Donald Trump's inauguration cake might have been a plagiarized work of art.
Duff Goldman, a celebrity pastry chef from Detroit, posted a photo to Twitter Friday evening portraying two nearly identical cakes: one from Barack Obama's 2013 inauguration and one from President Trump's Friday inauguration.
"The cake on the left is the one I made for President Obama's inauguration 4 years ago. The one on the right is Trumps. I didn't make it," Goldman captioned the photo, followed by an emoji displaying confusion.
The Trump White House press team did not immediately return a request for comment from the Daily News.
Goldman, the owner of the acclaimed Charm City and Cakemix bakeries, told the Washington Post ahead of Obama's inauguration ceremony that baking for the 44th President was a big deal.
When you're doing a cake like this, you know that everybody is going to be looking at it," he said at the time. "It's a lot of pressure. The more recognition you get for something that you do, the greater the pressure becomes, because more people are looking for a mistake. So you really gotta make sure your work is top-notch."
Goldman's suspicions are far from the first time Trump and his team have been accused of plagiarism and uncredited appropriation.

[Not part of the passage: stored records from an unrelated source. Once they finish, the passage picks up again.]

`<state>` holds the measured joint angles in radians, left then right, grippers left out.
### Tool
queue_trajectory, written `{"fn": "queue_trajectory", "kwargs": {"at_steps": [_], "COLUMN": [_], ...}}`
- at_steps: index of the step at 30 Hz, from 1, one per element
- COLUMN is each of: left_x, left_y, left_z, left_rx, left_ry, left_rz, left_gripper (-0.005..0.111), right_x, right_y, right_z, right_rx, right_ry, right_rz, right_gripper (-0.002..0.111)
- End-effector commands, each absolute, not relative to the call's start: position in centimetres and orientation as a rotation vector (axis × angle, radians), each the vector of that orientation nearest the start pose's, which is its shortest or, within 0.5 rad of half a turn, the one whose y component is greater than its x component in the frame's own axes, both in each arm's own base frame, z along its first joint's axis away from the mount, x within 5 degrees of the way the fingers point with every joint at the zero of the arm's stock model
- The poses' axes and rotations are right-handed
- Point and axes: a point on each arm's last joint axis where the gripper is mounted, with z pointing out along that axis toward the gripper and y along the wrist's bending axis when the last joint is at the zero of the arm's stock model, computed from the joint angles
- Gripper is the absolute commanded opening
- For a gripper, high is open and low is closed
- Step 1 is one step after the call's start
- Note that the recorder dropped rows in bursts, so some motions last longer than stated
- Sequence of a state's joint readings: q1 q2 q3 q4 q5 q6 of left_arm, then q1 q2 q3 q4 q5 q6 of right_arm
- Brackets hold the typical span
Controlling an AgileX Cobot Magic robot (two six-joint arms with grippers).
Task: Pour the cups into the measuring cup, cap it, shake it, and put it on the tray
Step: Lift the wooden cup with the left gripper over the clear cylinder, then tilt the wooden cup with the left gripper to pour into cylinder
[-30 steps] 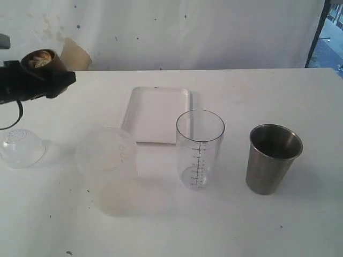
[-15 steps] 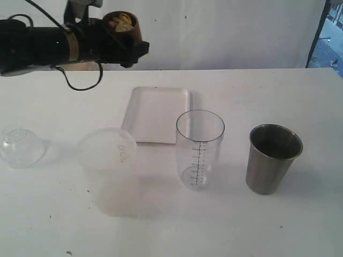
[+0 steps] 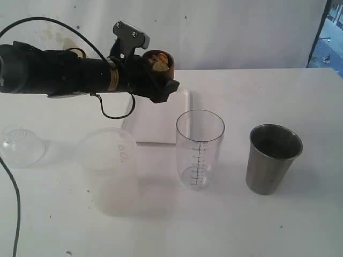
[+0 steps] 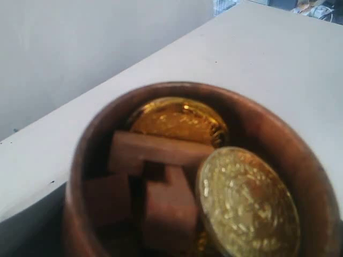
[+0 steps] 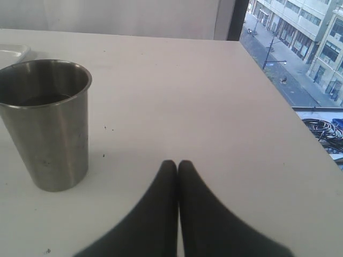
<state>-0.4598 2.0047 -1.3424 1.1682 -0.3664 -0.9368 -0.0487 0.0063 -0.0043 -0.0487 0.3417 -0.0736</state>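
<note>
We've got the left gripper (image 3: 158,80) clamped round the wooden cup (image 3: 157,60), carried in the air w/ its mouth up, maybe tipped a touch toward the camera. The wrist view shows the wooden cup (image 4: 268,134) loaded w/ gold coins (image 4: 246,206) and brown blocks (image 4: 161,206); no spill that we can see. What the next move turns on, imo: the measuring cup (image 3: 200,147) stands upright on the table (image 3: 300,96), long axis vertical, mouth open, looking empty. In the ext. view it lies to the right of the held cup, lower and nearer the camera: near it, but not under it. The held cup hangs approx over the tray (image 3: 153,126), which sits just behind the measuring cup. So we judge the arm needs travel rightward and toward the camera before any tilt, else the contents land on the tray. The frosted tub (image 3: 107,160) is left of the measuring cup, apart from it, below the arm. The steel tumbler (image 3: 273,158) stands to the right, untouched. The right gripper (image 5: 178,174) sits beside it, jaws pressed together, holding nothing. So the left arm is the one for this pour, and the right is the nearer one for the tumbler.
</note>
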Motion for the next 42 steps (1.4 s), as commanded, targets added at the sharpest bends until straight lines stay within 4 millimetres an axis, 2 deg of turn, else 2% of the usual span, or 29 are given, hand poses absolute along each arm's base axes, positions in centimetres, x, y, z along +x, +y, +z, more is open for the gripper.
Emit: {"fn": "queue_trajectory", "kwargs": {"at_steps": [1, 9, 15, 18, 25, 42], "left_x": [39.2, 37.9, 37.4, 36.9, 36.1, 35.4], "left_y": [-23.3, -25.5, -26.1, -26.6, -26.4, -26.8], "left_z": [21.7, 21.8, 21.7, 21.9, 23.5, 23.4], "left_rx": [0.875, 0.962, 1.008, 1.087, 1.223, 1.368], "left_ry": [1.778, 1.731, 1.714, 1.682, 1.575, 1.489], "left_rz": [-0.505, -0.51, -0.509, -0.481, -0.422, -0.394], "left_gripper": [0.0, 0.0, 0.0, 0.0, 0.0, 0.0], "right_x": [5.4, 5.4, 5.4, 5.4, 5.4, 5.4], "right_y": [-0.4, -0.4, -0.4, -0.4, -0.4, -0.4], "right_z": [18.3, 18.3, 18.3, 18.3, 18.3, 18.3], "right_rx": [-0.057, -0.057, -0.057, -0.057, -0.057, -0.057], "right_ry": [1.82, 1.82, 1.82, 1.82, 1.82, 1.82], "right_rz": [-0.134, -0.134, -0.134, -0.134, -0.134, -0.134], "right_gripper": [0.0, 0.0, 0.0, 0.0, 0.0, 0.0]}}
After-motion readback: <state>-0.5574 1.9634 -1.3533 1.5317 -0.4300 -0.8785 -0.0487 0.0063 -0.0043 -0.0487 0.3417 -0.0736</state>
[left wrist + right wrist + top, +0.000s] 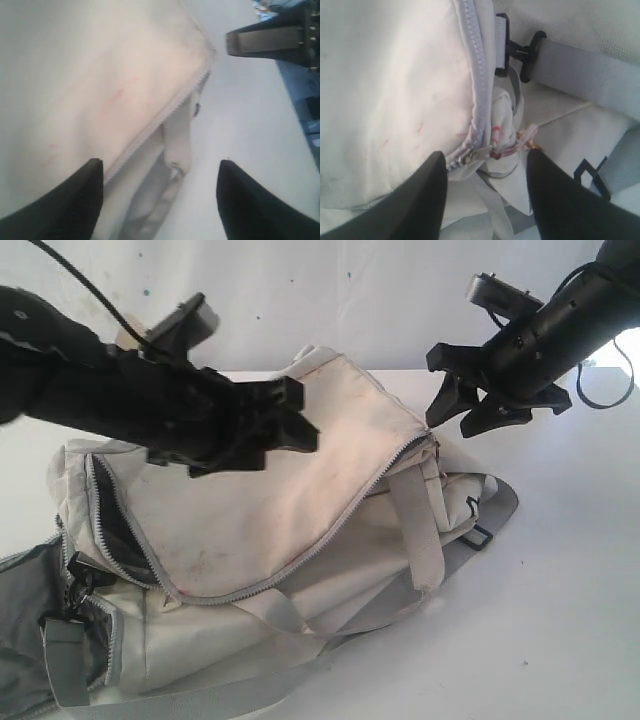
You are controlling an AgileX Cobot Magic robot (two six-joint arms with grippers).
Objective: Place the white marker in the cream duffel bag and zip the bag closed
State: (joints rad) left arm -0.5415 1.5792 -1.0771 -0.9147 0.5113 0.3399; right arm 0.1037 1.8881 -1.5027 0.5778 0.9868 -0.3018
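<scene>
We cannot find the marker in any view. Our guess is that it is inside the bag [300, 510], which lies slumped across the table [560, 620] and fills the centre and lower left of the exterior frame.

The next move turns on the zipper [340, 525]. Its long axis runs from the lower centre of the frame up to the upper right, ending at the bag's corner. The teeth look meshed along that run. At the left of the frame a gap [115, 525] shows dark lining, so we judge the closing unfinished.

The pull [470, 158] sits at the upper-right end of the zipper. In the right wrist view it lies just inside one finger, with a red-stained tab beside it and a black buckle [520, 50] further off.

The right gripper [450, 423] is the nearer one. It hangs just above that corner, pointing down and to the left, with its jaws apart and nothing between them. We cannot tell whether a fingertip touches the fabric.

The left gripper [305, 418] reaches in from the left over the middle of the bag, above the fabric. Its jaws are also spread wide and empty, and it is well apart from the pull.
</scene>
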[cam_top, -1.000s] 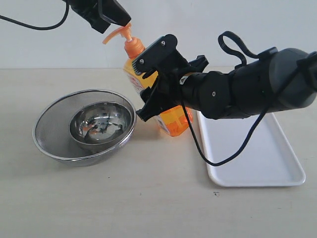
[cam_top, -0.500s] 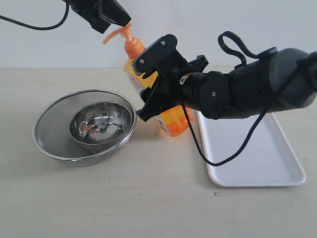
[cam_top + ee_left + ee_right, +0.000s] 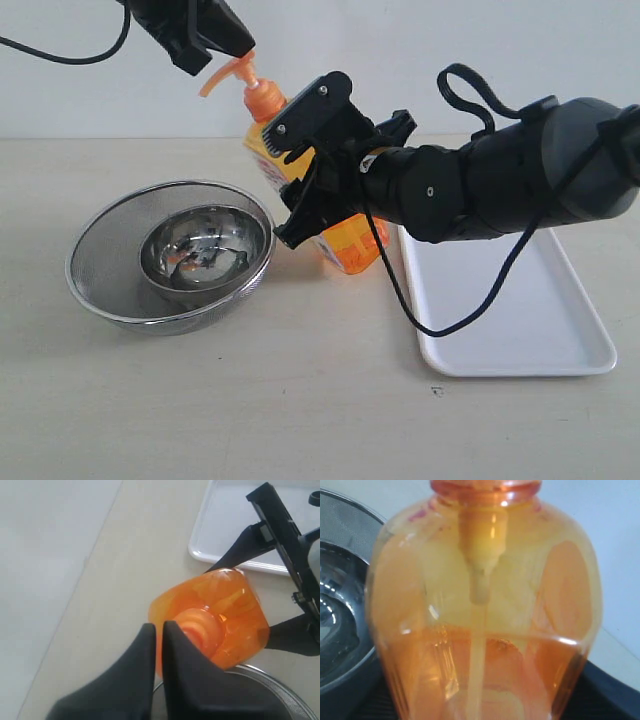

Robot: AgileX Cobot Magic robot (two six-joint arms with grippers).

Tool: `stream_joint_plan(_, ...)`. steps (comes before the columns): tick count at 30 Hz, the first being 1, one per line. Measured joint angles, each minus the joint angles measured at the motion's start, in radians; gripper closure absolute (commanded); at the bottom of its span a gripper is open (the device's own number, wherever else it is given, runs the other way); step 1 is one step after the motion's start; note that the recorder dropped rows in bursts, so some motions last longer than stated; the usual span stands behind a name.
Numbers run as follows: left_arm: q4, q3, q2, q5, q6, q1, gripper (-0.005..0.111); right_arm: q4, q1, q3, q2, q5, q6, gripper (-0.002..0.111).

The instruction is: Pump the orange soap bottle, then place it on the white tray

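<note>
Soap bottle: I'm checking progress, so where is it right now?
Exterior view: the bottle leans at mid-table, between the strainer on its left and the tray on its right, clamped by the right end effector.

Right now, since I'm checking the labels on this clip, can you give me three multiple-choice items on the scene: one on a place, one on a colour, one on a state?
1. In the exterior view, the tray lies:
A) left of the soap bottle
B) right of it
C) under it

2. The pump head is:
A) white
B) blue
C) orange

3. The soap bottle is:
A) lying flat in the tray
B) held tilted in the right pincer
C) standing upright, untouched

Answers:
1 B: the tray sits on the table to the bottle's right.
2 C: the head is orange, like the bottle's body.
3 B: the pincer's fingers clamp the body of the leaning bottle.
</note>
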Motion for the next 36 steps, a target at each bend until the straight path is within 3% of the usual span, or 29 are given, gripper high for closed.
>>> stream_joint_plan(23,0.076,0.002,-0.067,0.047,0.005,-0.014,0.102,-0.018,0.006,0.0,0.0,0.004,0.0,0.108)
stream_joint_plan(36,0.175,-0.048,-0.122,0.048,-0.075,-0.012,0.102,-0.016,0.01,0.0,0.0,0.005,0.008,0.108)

The President's wife, Melania Trump, was accused of plagiarism after her Republican National Convention speech this fall was exposed to contain word-for-word phrases lifted from Michelle Obama's Democratic National Convention speech from 2008.
Last week, Trump's pick for deputy national security adviser, Monica Crowley, announced that she wouldn't join the new administration amid reports disclosing that she had plagiarized significant passages of her 2012 book. The reports also claimed she had plagiarized her doctoral dissertation from Columbia University and numerous columns she'd written for a conservative Washington, D.C. newspaper.